This study examined the relationship between helical flow and the configuration of the aorta in patients of whose 3D images were constructed from CT scans. The angle α between the zero reference point and the aortic ostium is the independent correlated with the helical flow pattern in the aorta. Moreover, Da, Dd, and angle α correlated closely with the presence of helical flow after adjustment with clinical risk factors.

Angles α and β

Decreased angle α promotes the presence of helical flow, the helical motion of blood flow in the human aorta is a typical example of “form follows function” in the long distance of vascular system; it can eliminate stagnation flow regions and ensure the smoothness of the inner surface of the ascending aortic wall and even its flushing by blood. Of particular interest in relation to the flow in the aorta is the entry length of the aorta, which is the distance required for the flow to become fully developed.27 The flow field requires an inviscid core immediately downstream of the entrance, in which the centrifugal force in a thin boundary layer provides a balance between viscous and inertia forces. Accordingly, the change in the distance to the top of arch and curvature of the ascending aorta may influence the helical secondary flow due to the decelerated initial blood velocity of aorta. Moreover, the descending abdominal aorta begins at the diaphragm as a continuation of the thoracic aorta and runs down to where the aorta ends. The abdominal aorta travels and constrains in the posterior mediastinum to supply oxygenated blood to all of the abdominal and pelvic organs and the legs. The anatomy and position of descending aorta help explain the compatible angle β in both groups.

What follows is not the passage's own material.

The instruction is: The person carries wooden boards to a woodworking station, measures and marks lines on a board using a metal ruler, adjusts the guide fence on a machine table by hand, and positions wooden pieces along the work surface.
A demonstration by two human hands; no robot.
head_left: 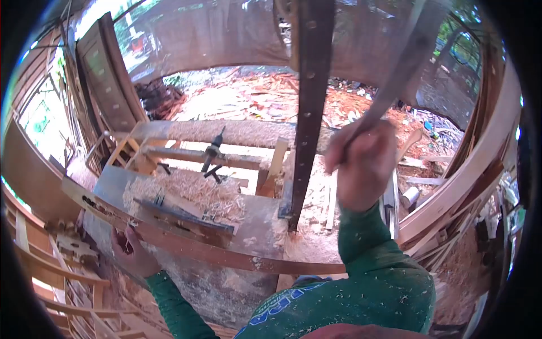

Dispersion index of cross-sectional area

In biological sciences, the index of dispersion is useful for the testing homogeneity of certain types of data, such as data on ventricular repolarization, QT dispersion, and tissue Doppler imaging with a particular view to determining cardiac outcomes.28, 29, 30 A genetically programmed asymmetric development of the aorta leads to the special hemodynamic feature in the aorta arch.31 The geometry of the system, its roughness, and the difference in it may dominate the control of helical secondary flow.32 Liu et al. suggested that aortic torsion induces helical flow, which eliminates stagnation flow regions.6 K. B. Chandran demonstrated that the cross-sectional area of the aorta varies among segments and tapers significantly.2 The taper of the aorta can further stabilize the flow of blood, making the helical flow in the ascending aorta proceed far beyond the arch and into the top part of the descending aorta. Without the taper, the helical flow might have been attenuated more rapidly.6

The above findings help to explain the increased heterogeneity of the value of the dispersion index in patients who have been diagnosed with helical flow. In a perfectly curved tube, no helical flow pattern appears in the prismatic tube where the dispersion index of the cross-sectional area is zero. Patients without helical flow have a low dispersion index of the cross-sectional area owing to elimination of any variation of the cross-sectional area.27

Characteristics of patients

Diabetes, hypertension, hyperlipidemia, and renal insufficiency markedly increase the risk of developing coronary, cerebrovascular, or peripheral arterial disease. Vascular diseases, particularly atherosclerosis, are major causes of disability and death in patients with the above risk factors.33, 34 The helical flow in the aorta has an important physiological impact on circulation because flow may positively affect the transport of low-density lipoprotein (LDL) in the lumen of the aorta, reducing the polarization of LDLs in the aortic arch, protecting them against atherogenesis.6

Perfectly prismatic curved aorta

A zero dispersion index of the cross-sectional area corresponds to the absence of a taper, and a small index would support a low initial velocity, resulting from easy energy attenuation.6 Furthermore, the perfectly curved aorta had a shorter distance to top of the arch and a lower curvature than did those in the other way around, and the non-helical group exhibited considerably lower flow velocities over the top of the aortic arch, resulting in significant turbulent flow in the branches, including the brachiocephalic, the left common carotid, and the left subclavian artery (Fig. 6).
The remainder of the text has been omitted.